### TASK STATEMENT
In this exercise, print only the lines of the records below from the one with "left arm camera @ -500" through the one with "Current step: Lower", inclusive. Pictures are not part of the copy.

[Stored records]
▼▼▼

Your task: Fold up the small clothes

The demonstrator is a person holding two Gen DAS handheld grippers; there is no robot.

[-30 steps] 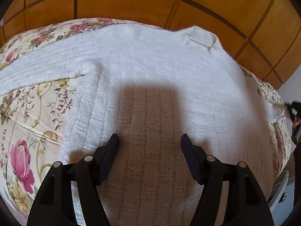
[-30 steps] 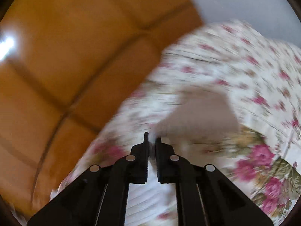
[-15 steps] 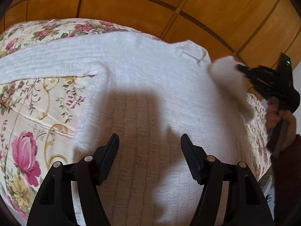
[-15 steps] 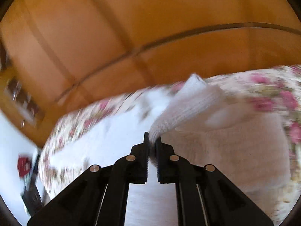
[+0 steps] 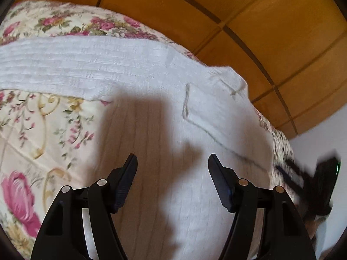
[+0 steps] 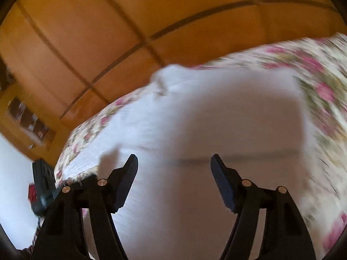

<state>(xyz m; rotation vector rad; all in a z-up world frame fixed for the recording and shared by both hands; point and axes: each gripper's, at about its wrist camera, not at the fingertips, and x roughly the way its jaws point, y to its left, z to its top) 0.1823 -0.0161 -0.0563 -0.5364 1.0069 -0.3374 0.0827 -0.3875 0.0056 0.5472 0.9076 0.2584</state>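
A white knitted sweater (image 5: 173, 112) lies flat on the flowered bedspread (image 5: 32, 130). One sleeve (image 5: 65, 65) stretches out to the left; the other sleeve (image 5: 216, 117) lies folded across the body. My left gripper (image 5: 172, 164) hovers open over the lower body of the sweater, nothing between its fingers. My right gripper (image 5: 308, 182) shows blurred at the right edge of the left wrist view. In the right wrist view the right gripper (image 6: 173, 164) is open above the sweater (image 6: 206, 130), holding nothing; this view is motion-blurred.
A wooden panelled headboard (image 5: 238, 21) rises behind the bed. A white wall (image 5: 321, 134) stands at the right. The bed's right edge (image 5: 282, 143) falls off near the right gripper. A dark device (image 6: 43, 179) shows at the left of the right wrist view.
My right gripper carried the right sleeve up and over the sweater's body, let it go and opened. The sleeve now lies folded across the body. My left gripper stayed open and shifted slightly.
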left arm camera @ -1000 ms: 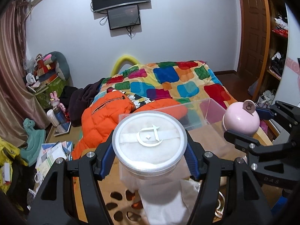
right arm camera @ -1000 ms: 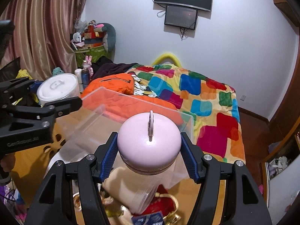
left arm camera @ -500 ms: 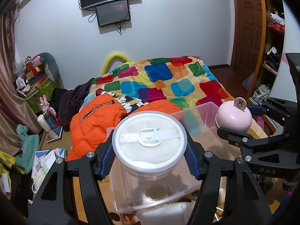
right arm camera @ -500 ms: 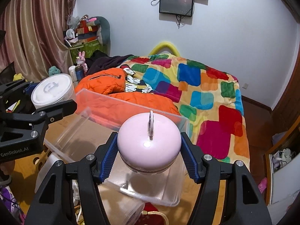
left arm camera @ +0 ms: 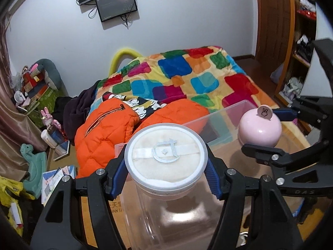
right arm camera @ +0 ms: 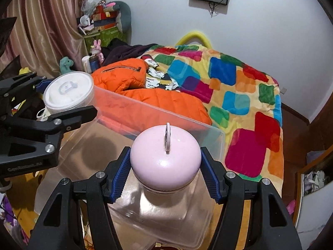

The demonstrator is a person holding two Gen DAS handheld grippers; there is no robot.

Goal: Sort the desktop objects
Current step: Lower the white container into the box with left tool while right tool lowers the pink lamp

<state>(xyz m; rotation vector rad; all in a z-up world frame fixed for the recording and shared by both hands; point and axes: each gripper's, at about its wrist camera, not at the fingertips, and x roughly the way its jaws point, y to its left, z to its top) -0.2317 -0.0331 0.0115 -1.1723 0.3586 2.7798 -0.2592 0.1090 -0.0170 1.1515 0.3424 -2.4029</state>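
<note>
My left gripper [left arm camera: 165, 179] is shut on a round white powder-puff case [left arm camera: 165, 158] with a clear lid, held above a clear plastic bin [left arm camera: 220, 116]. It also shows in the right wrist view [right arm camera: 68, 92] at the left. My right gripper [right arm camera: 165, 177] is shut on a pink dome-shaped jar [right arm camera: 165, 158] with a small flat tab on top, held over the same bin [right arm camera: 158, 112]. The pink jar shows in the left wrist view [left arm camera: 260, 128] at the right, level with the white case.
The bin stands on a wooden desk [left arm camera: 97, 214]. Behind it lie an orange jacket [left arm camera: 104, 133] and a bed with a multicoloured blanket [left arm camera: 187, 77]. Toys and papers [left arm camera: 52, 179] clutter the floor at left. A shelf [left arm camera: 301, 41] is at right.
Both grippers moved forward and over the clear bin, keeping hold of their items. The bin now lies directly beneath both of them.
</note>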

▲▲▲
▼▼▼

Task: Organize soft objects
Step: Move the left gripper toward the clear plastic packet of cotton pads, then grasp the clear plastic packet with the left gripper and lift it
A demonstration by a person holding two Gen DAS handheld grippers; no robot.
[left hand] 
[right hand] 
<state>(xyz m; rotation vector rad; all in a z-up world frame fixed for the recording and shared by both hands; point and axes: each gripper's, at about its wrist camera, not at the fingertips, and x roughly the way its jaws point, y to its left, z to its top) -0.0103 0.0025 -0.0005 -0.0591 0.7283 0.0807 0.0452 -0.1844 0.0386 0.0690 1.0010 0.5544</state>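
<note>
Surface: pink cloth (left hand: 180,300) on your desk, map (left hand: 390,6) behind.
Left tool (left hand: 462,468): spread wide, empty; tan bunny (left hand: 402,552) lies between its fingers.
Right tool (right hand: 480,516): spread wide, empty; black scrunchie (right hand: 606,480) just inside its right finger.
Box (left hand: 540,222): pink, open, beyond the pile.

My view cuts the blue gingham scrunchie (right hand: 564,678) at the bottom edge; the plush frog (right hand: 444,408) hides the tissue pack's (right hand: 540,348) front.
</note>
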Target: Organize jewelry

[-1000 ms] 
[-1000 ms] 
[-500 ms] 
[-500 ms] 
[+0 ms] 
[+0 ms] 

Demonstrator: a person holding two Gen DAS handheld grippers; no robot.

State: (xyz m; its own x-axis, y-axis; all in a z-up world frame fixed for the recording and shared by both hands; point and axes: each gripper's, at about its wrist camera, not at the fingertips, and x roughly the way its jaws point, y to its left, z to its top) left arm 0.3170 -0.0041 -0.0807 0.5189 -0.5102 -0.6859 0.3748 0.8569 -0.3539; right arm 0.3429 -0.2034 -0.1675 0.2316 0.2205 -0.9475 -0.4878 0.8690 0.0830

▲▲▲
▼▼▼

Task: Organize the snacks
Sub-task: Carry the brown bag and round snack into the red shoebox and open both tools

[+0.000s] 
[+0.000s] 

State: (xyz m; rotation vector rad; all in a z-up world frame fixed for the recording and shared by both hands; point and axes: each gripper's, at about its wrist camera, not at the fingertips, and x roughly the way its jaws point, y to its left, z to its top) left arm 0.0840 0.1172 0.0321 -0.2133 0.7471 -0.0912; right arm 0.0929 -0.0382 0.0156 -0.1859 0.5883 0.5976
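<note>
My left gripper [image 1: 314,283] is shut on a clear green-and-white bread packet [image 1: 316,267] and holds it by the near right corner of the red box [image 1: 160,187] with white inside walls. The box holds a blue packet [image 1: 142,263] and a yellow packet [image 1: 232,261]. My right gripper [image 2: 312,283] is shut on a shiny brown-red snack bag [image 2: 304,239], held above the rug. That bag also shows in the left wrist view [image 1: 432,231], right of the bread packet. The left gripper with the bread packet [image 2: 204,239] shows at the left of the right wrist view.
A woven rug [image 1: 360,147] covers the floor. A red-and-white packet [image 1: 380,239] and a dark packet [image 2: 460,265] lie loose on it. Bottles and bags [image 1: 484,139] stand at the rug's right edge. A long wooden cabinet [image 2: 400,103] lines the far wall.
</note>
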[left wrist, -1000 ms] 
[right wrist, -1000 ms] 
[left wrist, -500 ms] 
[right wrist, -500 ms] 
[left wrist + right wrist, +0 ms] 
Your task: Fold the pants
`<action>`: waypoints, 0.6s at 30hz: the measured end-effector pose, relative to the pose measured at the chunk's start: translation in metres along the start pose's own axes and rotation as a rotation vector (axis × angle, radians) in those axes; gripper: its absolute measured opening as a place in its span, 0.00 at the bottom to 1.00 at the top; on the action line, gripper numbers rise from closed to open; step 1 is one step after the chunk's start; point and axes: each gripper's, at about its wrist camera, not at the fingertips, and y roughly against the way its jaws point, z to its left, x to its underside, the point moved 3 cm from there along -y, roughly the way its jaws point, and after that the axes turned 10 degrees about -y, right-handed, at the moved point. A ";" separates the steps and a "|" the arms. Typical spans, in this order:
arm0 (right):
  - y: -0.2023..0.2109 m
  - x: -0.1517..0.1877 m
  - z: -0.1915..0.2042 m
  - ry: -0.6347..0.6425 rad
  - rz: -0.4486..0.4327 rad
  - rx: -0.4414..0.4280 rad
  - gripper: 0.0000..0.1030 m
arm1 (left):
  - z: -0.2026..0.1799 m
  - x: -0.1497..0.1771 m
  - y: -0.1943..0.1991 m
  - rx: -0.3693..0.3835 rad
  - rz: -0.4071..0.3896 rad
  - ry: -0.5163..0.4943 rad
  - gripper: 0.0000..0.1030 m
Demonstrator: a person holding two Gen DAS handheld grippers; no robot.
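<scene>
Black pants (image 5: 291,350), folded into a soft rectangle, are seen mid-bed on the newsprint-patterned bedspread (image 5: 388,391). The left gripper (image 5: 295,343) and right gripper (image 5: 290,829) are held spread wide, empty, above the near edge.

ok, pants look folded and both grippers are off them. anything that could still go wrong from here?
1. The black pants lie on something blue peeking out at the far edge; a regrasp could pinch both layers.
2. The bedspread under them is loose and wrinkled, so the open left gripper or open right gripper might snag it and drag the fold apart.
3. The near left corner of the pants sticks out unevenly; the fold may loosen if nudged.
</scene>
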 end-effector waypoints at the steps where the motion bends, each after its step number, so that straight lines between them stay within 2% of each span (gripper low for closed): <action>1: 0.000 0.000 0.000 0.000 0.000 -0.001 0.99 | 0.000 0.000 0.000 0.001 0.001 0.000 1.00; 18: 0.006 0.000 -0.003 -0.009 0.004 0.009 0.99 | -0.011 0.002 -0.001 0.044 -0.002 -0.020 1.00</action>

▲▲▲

### ANSWER SPACE
left arm camera @ -500 ms: 
right arm camera @ -500 ms: 
left arm camera @ +0 ms: 
right arm camera @ +0 ms: 

The demonstrator is a person holding two Gen DAS handheld grippers; there is no robot.

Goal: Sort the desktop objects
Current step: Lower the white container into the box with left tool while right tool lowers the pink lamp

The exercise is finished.